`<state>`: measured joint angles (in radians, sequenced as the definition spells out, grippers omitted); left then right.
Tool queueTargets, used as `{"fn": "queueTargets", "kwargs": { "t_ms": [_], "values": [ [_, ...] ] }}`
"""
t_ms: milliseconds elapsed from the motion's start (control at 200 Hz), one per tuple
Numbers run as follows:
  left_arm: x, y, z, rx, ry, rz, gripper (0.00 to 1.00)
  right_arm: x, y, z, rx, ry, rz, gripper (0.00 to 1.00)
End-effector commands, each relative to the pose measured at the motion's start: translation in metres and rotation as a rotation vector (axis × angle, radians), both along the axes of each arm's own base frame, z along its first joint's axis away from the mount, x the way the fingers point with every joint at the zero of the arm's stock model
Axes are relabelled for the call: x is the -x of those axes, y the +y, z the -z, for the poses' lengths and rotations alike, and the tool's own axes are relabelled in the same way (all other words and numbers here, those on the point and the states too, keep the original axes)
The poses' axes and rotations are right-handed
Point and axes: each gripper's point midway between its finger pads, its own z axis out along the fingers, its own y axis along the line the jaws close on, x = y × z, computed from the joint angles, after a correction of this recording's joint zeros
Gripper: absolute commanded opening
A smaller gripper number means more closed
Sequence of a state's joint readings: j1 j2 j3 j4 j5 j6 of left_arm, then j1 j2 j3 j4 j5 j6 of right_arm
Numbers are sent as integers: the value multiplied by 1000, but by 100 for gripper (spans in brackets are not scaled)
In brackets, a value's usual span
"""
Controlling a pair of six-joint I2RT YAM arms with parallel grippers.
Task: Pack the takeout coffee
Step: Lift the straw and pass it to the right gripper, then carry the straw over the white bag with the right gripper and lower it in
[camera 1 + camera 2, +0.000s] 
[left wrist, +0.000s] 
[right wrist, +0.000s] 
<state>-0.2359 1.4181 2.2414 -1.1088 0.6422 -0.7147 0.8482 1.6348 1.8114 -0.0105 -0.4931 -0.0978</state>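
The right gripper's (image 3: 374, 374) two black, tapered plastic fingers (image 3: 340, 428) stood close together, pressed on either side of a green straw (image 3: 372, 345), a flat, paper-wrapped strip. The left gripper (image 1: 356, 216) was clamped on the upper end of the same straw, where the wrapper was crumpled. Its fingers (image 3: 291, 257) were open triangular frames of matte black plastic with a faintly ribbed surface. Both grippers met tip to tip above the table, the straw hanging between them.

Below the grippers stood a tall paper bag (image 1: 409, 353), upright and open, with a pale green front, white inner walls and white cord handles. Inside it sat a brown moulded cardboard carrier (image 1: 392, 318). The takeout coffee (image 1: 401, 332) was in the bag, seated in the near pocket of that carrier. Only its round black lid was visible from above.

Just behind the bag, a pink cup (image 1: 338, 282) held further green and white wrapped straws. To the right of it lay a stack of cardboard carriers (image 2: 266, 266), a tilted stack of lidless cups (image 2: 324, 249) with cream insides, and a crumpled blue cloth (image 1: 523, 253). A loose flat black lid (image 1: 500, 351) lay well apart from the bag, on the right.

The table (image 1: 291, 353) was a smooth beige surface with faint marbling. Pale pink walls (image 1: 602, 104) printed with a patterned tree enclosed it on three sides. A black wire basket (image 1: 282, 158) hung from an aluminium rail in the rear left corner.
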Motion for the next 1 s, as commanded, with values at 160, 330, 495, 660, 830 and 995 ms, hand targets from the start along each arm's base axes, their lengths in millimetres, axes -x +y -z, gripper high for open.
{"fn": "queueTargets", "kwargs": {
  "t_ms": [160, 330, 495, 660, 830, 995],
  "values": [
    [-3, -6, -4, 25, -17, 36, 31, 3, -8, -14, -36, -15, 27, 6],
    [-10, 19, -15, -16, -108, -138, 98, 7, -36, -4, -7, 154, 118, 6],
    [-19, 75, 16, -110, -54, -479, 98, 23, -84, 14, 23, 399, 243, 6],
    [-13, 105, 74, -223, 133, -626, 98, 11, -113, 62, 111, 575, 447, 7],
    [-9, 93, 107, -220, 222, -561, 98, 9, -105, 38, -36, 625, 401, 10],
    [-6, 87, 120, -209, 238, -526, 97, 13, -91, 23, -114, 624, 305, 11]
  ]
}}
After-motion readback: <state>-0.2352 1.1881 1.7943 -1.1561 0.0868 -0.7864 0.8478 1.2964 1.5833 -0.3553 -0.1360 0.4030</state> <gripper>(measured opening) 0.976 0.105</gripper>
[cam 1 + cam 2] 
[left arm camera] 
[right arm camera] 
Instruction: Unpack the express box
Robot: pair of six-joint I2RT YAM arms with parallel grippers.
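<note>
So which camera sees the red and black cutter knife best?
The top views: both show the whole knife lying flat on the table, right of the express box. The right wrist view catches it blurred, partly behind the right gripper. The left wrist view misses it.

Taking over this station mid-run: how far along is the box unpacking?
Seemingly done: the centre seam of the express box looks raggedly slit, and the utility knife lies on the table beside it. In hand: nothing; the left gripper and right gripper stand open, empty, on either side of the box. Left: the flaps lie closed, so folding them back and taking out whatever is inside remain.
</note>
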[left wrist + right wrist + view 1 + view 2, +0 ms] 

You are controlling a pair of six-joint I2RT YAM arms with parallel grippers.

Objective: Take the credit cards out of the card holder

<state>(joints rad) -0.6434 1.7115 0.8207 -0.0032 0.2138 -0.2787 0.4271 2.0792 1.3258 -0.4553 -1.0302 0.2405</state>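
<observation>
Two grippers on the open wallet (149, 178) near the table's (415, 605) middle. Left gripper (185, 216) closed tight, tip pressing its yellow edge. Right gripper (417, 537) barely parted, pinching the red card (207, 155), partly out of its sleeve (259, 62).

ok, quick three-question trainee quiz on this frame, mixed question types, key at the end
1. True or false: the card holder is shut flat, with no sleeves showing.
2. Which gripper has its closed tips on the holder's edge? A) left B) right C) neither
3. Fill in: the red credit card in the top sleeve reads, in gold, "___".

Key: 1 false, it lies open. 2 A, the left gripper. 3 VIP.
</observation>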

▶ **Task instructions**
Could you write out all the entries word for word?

▶ **Answer section**
`<state>`: measured joint angles (in radians, sequenced as the definition spells out, grippers omitted); left then right.
Tool queueTargets, used as `{"fn": "queueTargets", "kwargs": { "t_ms": [_], "values": [ [_, ...] ] }}`
"""
t_ms: milliseconds elapsed from the motion's start (control at 200 Hz), one per tuple
Numbers run as follows:
  left_arm: x, y, z, rx, ry, rz, gripper (0.00 to 1.00)
  right_arm: x, y, z, rx, ry, rz, gripper (0.00 to 1.00)
End-effector commands, each relative to the pose measured at the motion's start: translation in metres and rotation as a rotation vector (axis × angle, radians), both along the axes of each arm's own base frame, z along its first joint's axis away from the mount, x the way the fingers point with every joint at the zero of the arm's stock model
Axes are relabelled for the call: x is the -x of those axes, y the +y, z the -z, for the poses' lengths and rotations alike, and the tool's own axes are relabelled in the same way (all other words and numbers here, those on the point and the states too, keep the original axes)
The poses' axes and rotations are right-handed
Point and axes: each gripper's point midway between its finger pads, its own z axis out along the fingers, its own y axis along the line the jaws close on, x = y × z, computed from the joint angles, after a correction of this recording's joint zeros
Gripper: absolute commanded opening
A smaller gripper number means more closed
Sequence of a state's joint readings: j1 j2 j3 j4 j5 j6 of left_arm, then j1 j2 j3 j4 j5 j6 of right_arm
Numbers are sent as integers: the value multiplied by 1000, but by 100 for gripper (spans in brackets are not scaled)
In brackets, a value's usual span
"""
Controlling a pair of six-joint I2RT YAM arms with parallel grippers.
Task: Pack the takeout coffee
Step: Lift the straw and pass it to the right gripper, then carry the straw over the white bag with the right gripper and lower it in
[camera 1 + camera 2, +0.000s] 
[left wrist, +0.000s] 
[right wrist, +0.000s] 
<state>-0.2359 1.4181 2.2414 -1.1088 0.6422 -0.7147 0.8482 1.6348 1.8114 -0.0105 -0.4931 -0.0978</state>
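The right gripper's (image 3: 374, 374) two black, tapered plastic fingers (image 3: 340, 428) stood close together, pressed on either side of a green straw (image 3: 372, 345), a flat, paper-wrapped strip. The left gripper (image 1: 356, 216) was clamped on the upper end of the same straw, where the wrapper was crumpled. Its fingers (image 3: 291, 257) were open triangular frames of matte black plastic with a faintly ribbed surface. Both grippers met tip to tip above the table, the straw hanging between them.

Below the grippers stood a tall paper bag (image 1: 409, 353), upright and open, with a pale green front, white inner walls and white cord handles. Inside it sat a brown moulded cardboard carrier (image 1: 392, 318). The takeout coffee (image 1: 401, 332) was in the bag, seated in the near pocket of that carrier. Only its round black lid was visible from above.

Just behind the bag, a pink cup (image 1: 338, 282) held further green and white wrapped straws. To the right of it lay a stack of cardboard carriers (image 2: 266, 266), a tilted stack of lidless cups (image 2: 324, 249) with cream insides, and a crumpled blue cloth (image 1: 523, 253). A loose flat black lid (image 1: 500, 351) lay well apart from the bag, on the right.

The table (image 1: 291, 353) was a smooth beige surface with faint marbling. Pale pink walls (image 1: 602, 104) printed with a patterned tree enclosed it on three sides. A black wire basket (image 1: 282, 158) hung from an aluminium rail in the rear left corner.
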Motion for the next 1 s, as commanded, with values at 160, 330, 495, 660, 830 and 995 ms, hand targets from the start along each arm's base axes, their lengths in millimetres, axes -x +y -z, gripper high for open.
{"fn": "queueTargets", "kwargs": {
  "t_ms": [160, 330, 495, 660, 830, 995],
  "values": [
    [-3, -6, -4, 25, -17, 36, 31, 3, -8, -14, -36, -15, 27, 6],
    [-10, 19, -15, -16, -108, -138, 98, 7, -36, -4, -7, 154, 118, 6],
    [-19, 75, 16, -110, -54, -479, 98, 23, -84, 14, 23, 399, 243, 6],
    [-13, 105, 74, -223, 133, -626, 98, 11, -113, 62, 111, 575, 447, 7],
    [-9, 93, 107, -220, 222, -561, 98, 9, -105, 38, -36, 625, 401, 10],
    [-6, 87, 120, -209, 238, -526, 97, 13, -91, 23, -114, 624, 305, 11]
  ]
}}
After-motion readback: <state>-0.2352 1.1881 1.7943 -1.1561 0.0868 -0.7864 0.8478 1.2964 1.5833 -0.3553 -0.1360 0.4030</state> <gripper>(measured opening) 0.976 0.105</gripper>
[cam 1 + cam 2] 
[left arm camera] 
[right arm camera] 
Instruction: Unpack the express box
Robot: pair of six-joint I2RT YAM arms with parallel grippers.
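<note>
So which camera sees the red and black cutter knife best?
The top views: both show the whole knife lying flat on the table, right of the express box. The right wrist view catches it blurred, partly behind the right gripper. The left wrist view misses it.

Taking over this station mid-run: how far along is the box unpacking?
Seemingly done: the centre seam of the express box looks raggedly slit, and the utility knife lies on the table beside it. In hand: nothing; the left gripper and right gripper stand open, empty, on either side of the box. Left: the flaps lie closed, so folding them back and taking out whatever is inside remain.
</note>
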[left wrist + right wrist + view 1 + view 2, +0 ms] 

You are controlling a pair of six-joint I2RT YAM arms with parallel grippers.

Objective: Take the credit cards out of the card holder

<state>(joints rad) -0.6434 1.7115 0.8207 -0.0032 0.2138 -0.2787 0.4271 2.0792 1.3258 -0.4553 -1.0302 0.2405</state>
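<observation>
Two grippers on the open wallet (149, 178) near the table's (415, 605) middle. Left gripper (185, 216) closed tight, tip pressing its yellow edge. Right gripper (417, 537) barely parted, pinching the red card (207, 155), partly out of its sleeve (259, 62).

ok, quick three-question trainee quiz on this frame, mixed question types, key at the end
1. True or false: the card holder is shut flat, with no sleeves showing.
2. Which gripper has its closed tips on the holder's edge? A) left B) right C) neither
3. Fill in: the red credit card in the top sleeve reads, in gold, "___".

Key: 1 false, it lies open. 2 A, the left gripper. 3 VIP.
</observation>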

The exercise closes with this answer.